After a week of hanging in my backyard the fly trap became a fowl sewer of fly corpses. The smell was putrid and noxious, almost too much for the human nose to ingest. So today my wife made me take it down. Inside worm like insects were beginning to grow out from the more than twenty thousand fly corpses that were contained in the plastic bag (I know the number of flies in the bag only because the fly trap was filled to the rim with dead flies and on the front of the fly trap it says that it catches over 20,000 flies). I put on plastic gloves, wore a mask over my nose and used a scissors to cut the fly trap down. Once I had it in my hands I walked it over to the trash can. As I was walking I could not help but look at the massive amount of flies that were deceased inside. A few flies were still alive but soon they would be dead as well.

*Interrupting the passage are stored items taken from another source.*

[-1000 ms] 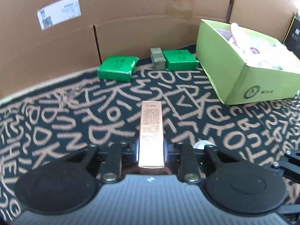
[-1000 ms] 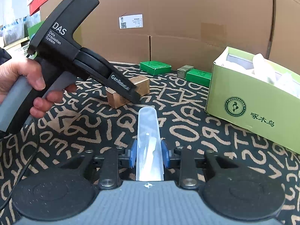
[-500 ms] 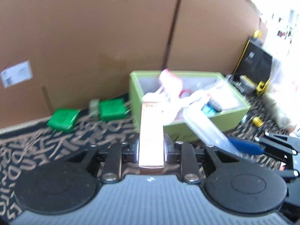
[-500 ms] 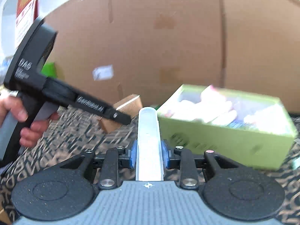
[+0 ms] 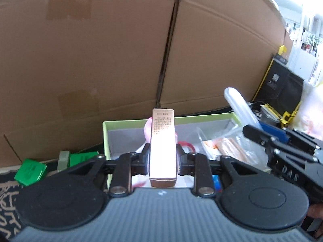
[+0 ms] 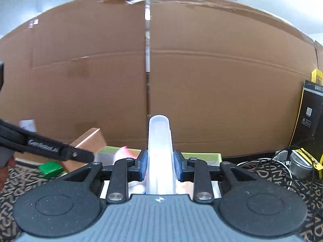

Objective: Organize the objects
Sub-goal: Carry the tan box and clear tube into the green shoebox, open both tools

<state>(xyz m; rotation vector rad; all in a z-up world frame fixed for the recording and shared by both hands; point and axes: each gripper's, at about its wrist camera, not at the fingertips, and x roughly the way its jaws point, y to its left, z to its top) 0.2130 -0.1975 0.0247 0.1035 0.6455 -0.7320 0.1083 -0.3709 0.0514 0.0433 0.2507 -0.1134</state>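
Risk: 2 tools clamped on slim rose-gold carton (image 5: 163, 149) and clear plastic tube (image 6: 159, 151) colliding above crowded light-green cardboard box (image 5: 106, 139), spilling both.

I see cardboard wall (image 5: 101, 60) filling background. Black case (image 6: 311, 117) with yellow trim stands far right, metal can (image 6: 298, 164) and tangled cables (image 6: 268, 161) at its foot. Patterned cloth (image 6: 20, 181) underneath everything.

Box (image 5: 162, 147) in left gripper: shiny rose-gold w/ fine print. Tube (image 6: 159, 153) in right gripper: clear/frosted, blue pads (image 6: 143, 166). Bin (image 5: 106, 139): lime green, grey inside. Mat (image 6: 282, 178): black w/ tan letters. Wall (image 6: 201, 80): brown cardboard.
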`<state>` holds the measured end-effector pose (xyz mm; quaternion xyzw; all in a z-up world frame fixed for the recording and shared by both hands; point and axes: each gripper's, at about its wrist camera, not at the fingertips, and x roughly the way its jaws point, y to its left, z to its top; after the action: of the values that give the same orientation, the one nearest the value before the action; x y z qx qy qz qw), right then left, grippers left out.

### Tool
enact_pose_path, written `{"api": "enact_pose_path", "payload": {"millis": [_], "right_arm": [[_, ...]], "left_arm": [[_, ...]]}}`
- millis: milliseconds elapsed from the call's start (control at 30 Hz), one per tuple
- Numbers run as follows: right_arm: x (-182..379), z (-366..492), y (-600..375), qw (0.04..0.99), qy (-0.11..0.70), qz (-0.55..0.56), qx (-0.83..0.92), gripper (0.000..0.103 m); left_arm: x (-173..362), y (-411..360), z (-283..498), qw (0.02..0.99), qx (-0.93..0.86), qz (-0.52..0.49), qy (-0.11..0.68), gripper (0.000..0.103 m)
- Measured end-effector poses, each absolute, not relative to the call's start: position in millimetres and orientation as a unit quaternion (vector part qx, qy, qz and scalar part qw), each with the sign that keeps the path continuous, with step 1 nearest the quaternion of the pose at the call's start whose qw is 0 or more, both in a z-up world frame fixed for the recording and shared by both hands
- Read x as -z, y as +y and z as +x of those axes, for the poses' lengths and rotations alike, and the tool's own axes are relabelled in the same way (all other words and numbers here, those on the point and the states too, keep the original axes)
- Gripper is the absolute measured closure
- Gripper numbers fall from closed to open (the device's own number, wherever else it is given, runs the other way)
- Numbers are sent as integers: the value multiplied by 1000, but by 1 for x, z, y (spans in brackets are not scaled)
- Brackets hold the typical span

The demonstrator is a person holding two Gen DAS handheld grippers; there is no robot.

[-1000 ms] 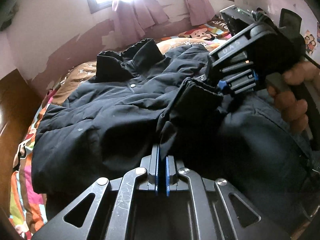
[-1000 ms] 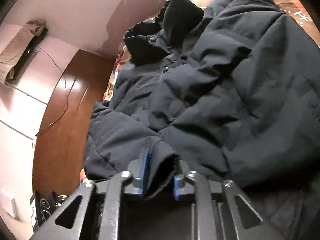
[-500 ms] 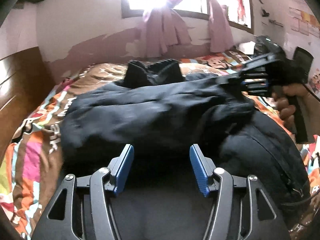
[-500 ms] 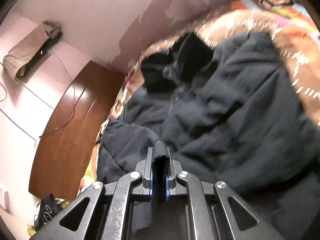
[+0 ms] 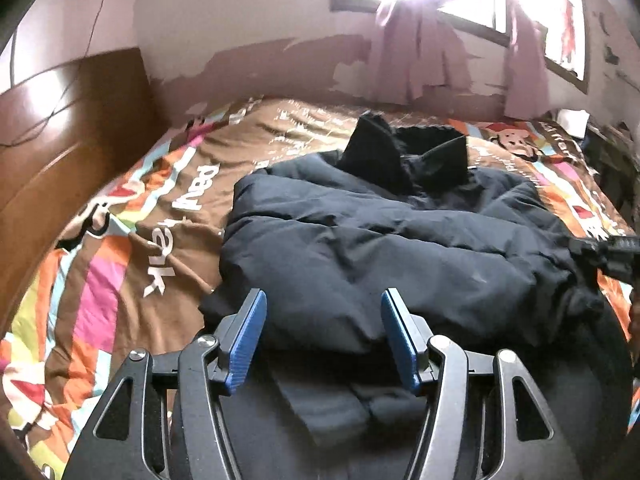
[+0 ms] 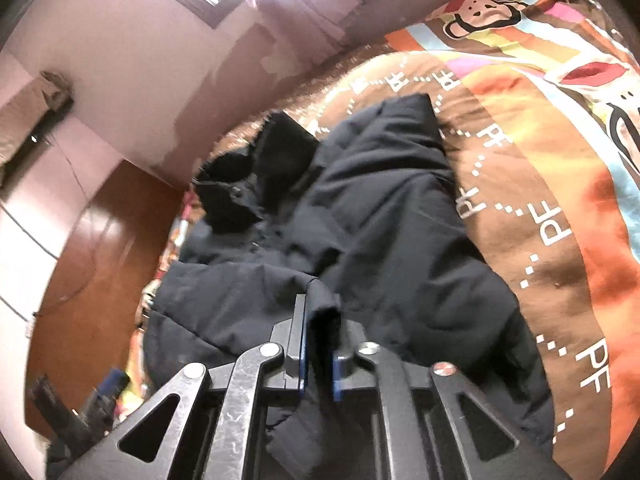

I was reminded of the holocaust and as quickly as the association came into my mind- the fly trap disappeared into the trash can.

 

I took off my gloves and the mask. I put the scissors back in its rightful place and then went and sat in the wood chair in my backyard. I watched as a few flies landed on my arm and a few more hovered around some of my dogs excrement that I was yet to pick up (my wife has been giving me a hard time about not picking up the dog excrement on a daily basis, since I promised her that I would when we got the dog). As I was staring at the flies I wondered if I would be entered into the fly history books for all the flies that I was responsible for killing in my backyard? Would flies that are yet to be born one day view me in the same way that I view Hitler? A chill ran up my spine and I was suddenly aware of what I had done. What started out as a simple act may cause me to be known in the fly world as a genocidal maniac. I have always wanted to be remembered for my writings or doing something of value in my life- but now I may be remembered as a man who murdered thousands of flies in a fly trap! I took a deep breath and stopped my mind from entertaining this horrible thought. I got up, cleaned the dog poop and then went inside.